WORK TASK –
Every line of the listing that contains the word "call" is to be copied out.

RAW DATA –
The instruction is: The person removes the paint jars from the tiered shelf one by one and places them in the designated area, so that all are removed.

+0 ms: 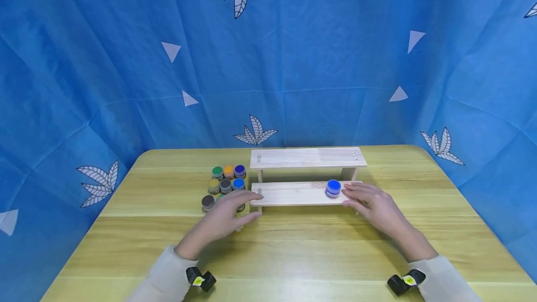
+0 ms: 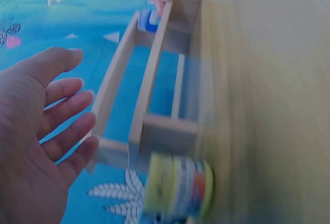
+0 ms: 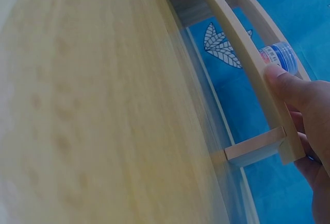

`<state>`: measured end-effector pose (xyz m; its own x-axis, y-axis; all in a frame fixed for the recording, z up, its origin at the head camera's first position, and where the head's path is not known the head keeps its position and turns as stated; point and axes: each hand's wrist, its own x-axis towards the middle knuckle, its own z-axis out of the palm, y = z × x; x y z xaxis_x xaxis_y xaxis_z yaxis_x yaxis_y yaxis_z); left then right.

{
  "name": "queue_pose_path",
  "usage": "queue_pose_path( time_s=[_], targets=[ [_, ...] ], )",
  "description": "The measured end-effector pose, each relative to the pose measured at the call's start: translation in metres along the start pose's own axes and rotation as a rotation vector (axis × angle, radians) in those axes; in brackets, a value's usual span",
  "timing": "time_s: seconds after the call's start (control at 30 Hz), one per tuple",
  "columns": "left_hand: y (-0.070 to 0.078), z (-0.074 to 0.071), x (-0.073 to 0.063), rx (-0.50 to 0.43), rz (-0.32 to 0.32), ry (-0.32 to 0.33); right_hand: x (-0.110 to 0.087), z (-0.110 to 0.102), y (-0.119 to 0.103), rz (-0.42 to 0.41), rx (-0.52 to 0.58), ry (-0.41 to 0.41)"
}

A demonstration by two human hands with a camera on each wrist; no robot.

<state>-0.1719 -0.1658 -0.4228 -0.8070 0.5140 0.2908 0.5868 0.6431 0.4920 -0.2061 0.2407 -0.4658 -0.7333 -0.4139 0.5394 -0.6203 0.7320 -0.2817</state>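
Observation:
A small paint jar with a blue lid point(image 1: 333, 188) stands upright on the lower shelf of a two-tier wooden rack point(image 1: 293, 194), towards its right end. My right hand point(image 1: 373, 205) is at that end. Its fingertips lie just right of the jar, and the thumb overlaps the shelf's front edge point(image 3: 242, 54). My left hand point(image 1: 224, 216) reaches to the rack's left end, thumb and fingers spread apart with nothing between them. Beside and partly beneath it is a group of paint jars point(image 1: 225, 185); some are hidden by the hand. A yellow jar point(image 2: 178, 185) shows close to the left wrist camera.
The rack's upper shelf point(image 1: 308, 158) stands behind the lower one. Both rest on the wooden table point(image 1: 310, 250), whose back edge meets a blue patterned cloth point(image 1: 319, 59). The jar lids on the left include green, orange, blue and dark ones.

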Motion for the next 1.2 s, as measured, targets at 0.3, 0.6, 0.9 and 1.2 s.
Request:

YOUR SOLUTION –
  "description": "The measured end-effector pose, each relative to the pose measured at the call's start: translation in metres along the start pose's own axes and rotation as a rotation vector (axis × angle, radians) in those axes; in brackets, a value's usual span",
  "timing": "time_s: seconds after the call's start (control at 30 Hz), one per tuple",

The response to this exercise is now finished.